As for costs and benefits, I will freely admit that the combination of uncertainties in the science and uncertainties in the economics makes it difficult to ascertain these numbers with very much accuracy. However, fortunately, it doesn’t seem like we really have to as this paper that I linked to above demonstrates that with a few basic assumptions, one finds that it is a very wise choice to impose a carbon tax that gradually increases over time as a hedge against an uncertain future…and that it is quite foolish to do nothing.

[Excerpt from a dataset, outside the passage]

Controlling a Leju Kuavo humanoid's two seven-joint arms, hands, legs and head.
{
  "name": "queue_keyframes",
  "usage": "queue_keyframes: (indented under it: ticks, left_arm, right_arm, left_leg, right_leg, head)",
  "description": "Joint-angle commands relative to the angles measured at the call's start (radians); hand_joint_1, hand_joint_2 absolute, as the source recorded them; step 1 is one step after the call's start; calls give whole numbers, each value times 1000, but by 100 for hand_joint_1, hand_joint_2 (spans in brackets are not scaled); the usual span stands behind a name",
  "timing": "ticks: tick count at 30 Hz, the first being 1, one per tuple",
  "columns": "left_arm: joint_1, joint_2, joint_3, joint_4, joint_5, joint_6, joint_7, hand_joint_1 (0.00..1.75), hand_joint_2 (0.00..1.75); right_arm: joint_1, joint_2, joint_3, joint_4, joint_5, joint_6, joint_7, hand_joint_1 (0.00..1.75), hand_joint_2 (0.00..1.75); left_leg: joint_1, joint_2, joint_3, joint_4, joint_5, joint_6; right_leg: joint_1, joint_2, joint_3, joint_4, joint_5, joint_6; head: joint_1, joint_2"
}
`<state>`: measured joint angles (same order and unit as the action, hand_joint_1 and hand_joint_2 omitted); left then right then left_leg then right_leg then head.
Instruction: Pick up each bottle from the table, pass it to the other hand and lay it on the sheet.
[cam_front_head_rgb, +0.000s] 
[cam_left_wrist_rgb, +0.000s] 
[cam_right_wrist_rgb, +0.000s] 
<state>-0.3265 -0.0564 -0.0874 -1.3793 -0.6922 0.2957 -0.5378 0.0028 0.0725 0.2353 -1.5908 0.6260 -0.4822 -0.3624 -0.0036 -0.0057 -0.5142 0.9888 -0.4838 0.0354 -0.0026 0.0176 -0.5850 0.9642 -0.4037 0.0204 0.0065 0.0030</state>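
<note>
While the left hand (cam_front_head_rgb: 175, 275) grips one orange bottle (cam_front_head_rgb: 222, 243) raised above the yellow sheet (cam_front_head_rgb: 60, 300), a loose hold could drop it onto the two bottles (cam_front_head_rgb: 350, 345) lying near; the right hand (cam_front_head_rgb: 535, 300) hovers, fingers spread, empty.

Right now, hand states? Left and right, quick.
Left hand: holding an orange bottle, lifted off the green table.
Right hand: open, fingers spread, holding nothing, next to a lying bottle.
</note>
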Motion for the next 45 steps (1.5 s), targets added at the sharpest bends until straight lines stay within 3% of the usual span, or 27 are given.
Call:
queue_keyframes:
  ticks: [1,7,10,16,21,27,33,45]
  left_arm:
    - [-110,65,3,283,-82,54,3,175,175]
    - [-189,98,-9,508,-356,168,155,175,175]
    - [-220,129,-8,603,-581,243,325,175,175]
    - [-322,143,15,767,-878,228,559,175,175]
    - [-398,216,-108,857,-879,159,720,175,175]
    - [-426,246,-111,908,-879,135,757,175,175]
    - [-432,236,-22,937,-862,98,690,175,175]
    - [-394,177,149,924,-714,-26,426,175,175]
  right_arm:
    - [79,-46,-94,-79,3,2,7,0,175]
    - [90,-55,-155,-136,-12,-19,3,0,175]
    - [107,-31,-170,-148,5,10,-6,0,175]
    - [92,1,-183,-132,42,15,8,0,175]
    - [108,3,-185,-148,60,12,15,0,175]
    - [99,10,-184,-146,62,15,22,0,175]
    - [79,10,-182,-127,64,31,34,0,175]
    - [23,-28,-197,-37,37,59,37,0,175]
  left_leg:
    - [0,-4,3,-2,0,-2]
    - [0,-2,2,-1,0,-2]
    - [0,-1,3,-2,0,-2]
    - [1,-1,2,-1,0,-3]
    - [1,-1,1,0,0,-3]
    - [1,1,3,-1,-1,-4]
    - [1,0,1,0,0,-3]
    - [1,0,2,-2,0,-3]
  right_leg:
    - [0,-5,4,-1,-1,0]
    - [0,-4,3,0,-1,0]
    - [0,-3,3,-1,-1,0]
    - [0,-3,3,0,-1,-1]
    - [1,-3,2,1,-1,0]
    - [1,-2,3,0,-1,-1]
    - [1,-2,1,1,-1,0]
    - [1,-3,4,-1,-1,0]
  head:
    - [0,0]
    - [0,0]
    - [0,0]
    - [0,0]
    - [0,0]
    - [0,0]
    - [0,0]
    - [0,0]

This is particularly true since I don’t think the economics models accurately include the sort of fate that we are consigning ourselves to if we seriously degrade ecosystems enough to cause mass extinctions.

I also like this paper which points out what can be done with a combination of various technologies because I think it will take such a combined approach…There are no silver bullets.

The rules are not different for scientists who work in industry versus those who work in academia. In both cases, intellectual property is still protected. Applied Physics Letters didn’t treat me any differently because I had an industry affiliation as they would have had I had an academic affiliation.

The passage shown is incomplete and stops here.